The case of non-residents
For this category of taxpayers are reminded that only property located in France fall into the tax base to the ISF. In practice, and taking into account the exemptions related to the financial investment in France (see), real property located in France are the decision of the taxable assets for non-residents. It is important to note that in application of French domestic law and international conventions, the concept of real property covers both buildings stricto sensu, generally, the share or shares in companies to balance real estate (i.e. whose assets consists mostly of buildings). Thus, for these taxpayers, the detention of the buildings through the interposition of companies, such as real estate civil societies for example, remains often inefficient to attempt to eliminate or reduce the ISF.

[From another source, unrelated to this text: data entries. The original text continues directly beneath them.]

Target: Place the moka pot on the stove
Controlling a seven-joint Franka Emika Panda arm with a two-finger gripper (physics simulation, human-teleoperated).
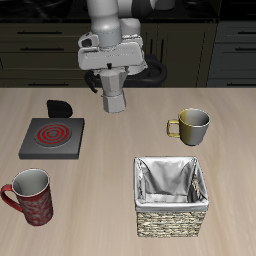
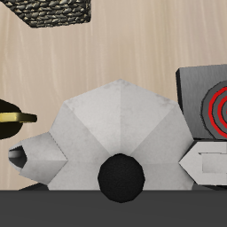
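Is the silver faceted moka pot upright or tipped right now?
Upright. The silver faceted moka pot hangs spout-up under the gripper; the wrist view looks straight down on its black lid knob.

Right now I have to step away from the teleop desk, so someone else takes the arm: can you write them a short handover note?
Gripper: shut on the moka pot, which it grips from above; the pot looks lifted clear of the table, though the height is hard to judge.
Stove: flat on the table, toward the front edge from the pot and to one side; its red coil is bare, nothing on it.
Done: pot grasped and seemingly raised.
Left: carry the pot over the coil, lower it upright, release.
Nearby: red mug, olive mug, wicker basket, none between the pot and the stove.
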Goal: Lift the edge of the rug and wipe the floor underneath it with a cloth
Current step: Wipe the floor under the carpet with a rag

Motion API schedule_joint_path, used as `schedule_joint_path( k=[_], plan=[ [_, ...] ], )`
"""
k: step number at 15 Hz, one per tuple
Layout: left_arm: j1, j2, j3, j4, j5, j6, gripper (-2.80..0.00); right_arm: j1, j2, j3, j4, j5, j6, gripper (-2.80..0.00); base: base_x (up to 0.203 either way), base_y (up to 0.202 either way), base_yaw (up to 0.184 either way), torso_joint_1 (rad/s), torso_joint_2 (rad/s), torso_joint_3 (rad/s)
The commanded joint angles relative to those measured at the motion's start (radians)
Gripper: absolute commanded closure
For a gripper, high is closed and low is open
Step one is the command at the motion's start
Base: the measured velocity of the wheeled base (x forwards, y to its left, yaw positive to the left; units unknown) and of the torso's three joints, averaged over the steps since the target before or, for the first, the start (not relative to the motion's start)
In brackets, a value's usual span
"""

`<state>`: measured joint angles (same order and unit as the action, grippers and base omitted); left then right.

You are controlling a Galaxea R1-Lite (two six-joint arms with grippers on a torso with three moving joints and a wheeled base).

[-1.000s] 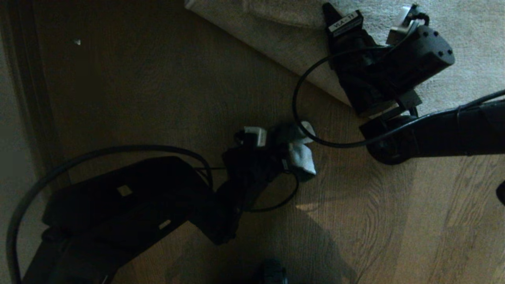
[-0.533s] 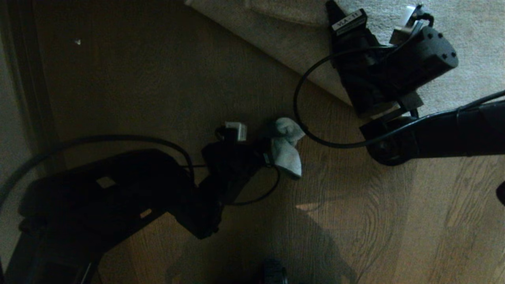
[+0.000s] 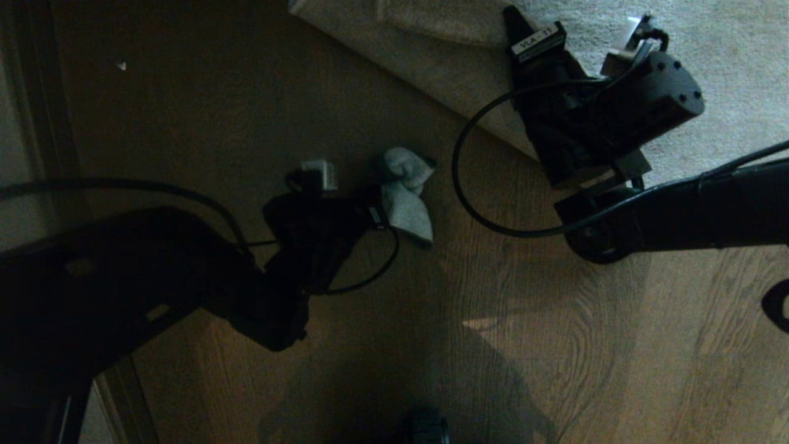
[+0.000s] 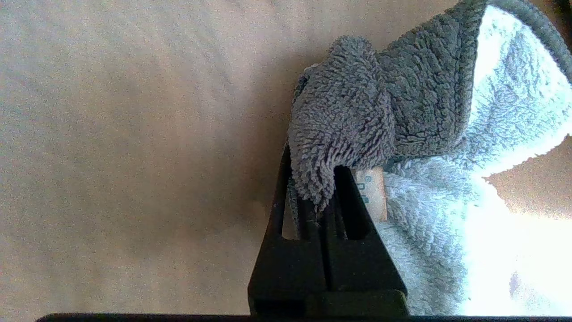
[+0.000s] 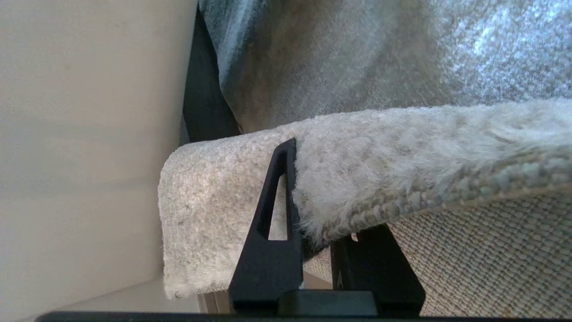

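The left gripper (image 4: 315,197) jaws clamp the grey cloth (image 3: 405,194) on the floor (image 3: 555,345). The right gripper (image 5: 313,210) jaws pinch the rug edge (image 5: 357,179) (woven underside showing).

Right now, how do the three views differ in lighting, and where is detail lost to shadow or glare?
Head view: dim, the left arm is nearly a black shape against the floor; only the cloth stands out pale. Left wrist view: bright glare washes out the cloth's lighter face. Right wrist view: evenly lit, the rug edge shows pile and woven underside.
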<state>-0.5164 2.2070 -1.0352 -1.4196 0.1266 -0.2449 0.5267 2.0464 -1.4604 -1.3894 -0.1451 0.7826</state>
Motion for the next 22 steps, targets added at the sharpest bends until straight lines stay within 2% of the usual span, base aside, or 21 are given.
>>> schedule_joint_path(
  k=[1, 3, 7, 9, 13, 14, 17, 22],
  plan=[
    [0.003, -0.046, 0.019, -0.013, 0.001, -0.002, 0.00, 0.004, 0.005, -0.001, -0.008, -0.001, 0.004, 0.00, 0.000, 0.000, 0.000, 0.000, 0.00, 0.000],
    [-0.022, -0.049, 0.052, -0.016, 0.001, -0.001, 0.00, 0.006, 0.001, -0.001, -0.008, -0.001, 0.004, 0.00, 0.000, 0.000, 0.000, 0.000, 0.00, 0.000],
    [-0.157, -0.036, 0.056, -0.034, 0.002, -0.001, 0.00, 0.006, -0.002, 0.000, -0.008, -0.002, 0.004, 0.00, 0.000, 0.000, 0.000, 0.000, 0.00, 0.000],
    [-0.259, -0.028, 0.057, -0.034, 0.003, -0.001, 0.00, 0.006, -0.002, 0.000, -0.008, -0.002, 0.004, 0.00, 0.000, 0.000, 0.000, 0.000, 0.00, 0.000],
    [-0.527, 0.009, 0.057, -0.036, 0.016, -0.002, 0.00, 0.003, -0.003, 0.000, -0.008, -0.002, 0.004, 0.00, 0.000, 0.000, 0.000, 0.000, 0.00, 0.000],
    [-0.569, 0.032, 0.056, -0.037, 0.025, -0.004, 0.00, 0.003, -0.003, 0.000, -0.008, -0.002, 0.004, 0.00, 0.000, 0.000, 0.000, 0.000, 0.00, 0.000],
    [-0.574, 0.095, 0.049, -0.055, 0.028, -0.008, 0.00, 0.001, -0.002, 0.003, -0.008, -0.004, 0.003, 0.00, 0.000, 0.000, 0.000, 0.000, 0.00, 0.000],
    [-0.477, 0.153, 0.035, -0.058, 0.019, -0.008, 0.00, -0.001, 0.005, 0.014, -0.025, -0.002, 0.007, 0.00, 0.000, 0.000, 0.000, 0.000, 0.00, 0.000]
  ],
)
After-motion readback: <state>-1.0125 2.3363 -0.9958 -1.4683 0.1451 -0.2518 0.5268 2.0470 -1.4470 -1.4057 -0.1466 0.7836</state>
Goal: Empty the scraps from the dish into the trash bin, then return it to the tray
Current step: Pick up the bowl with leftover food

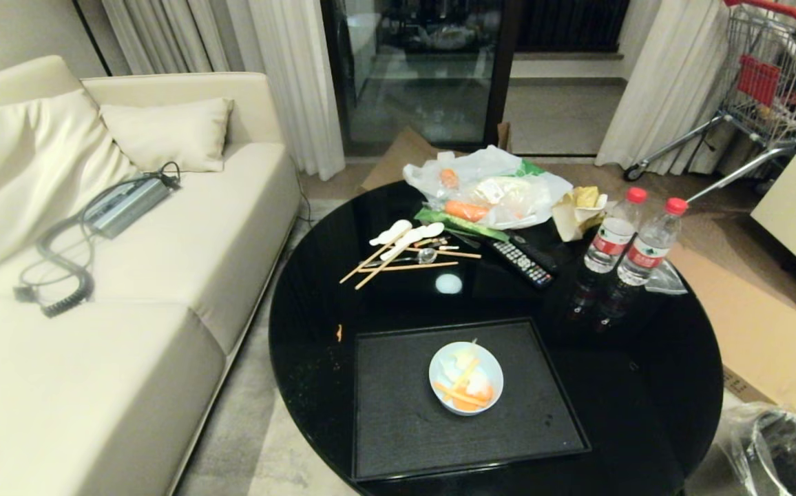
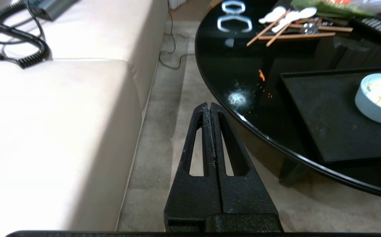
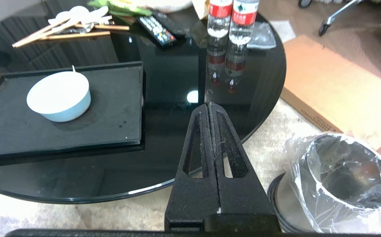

For this category of owners, invest in stone in France may be synonym of subjection to the ISF. Is this subject for some, little of regulation, difficult to grasp. But the administration tax, more and more aided by international administrative cooperation and always increased traffic information, shall in general compliance with tax obligations in the matter.
It can finally meet for taxpayers, residents in France or abroad, who have decided to establish patterns of detention to not reveal the identity of the natural persons actually owners of the buildings, the legislature has provided a rather chilling system: foreign and French companies which have, directly or indirectly, of the France buildings are liable to pay an annual tax of 3 (or widely higher than that of the ISF) on the value of buildings held January 1 unless they reveal the name of the associated tax administration; for foreign companies, they also have their headquarters in a State having concluded with the France a tax administrative assistance agreement to combat fraud and tax evasion. Wanting to preserve his anonymity to avoid ISF may therefore prove to be rather expensive.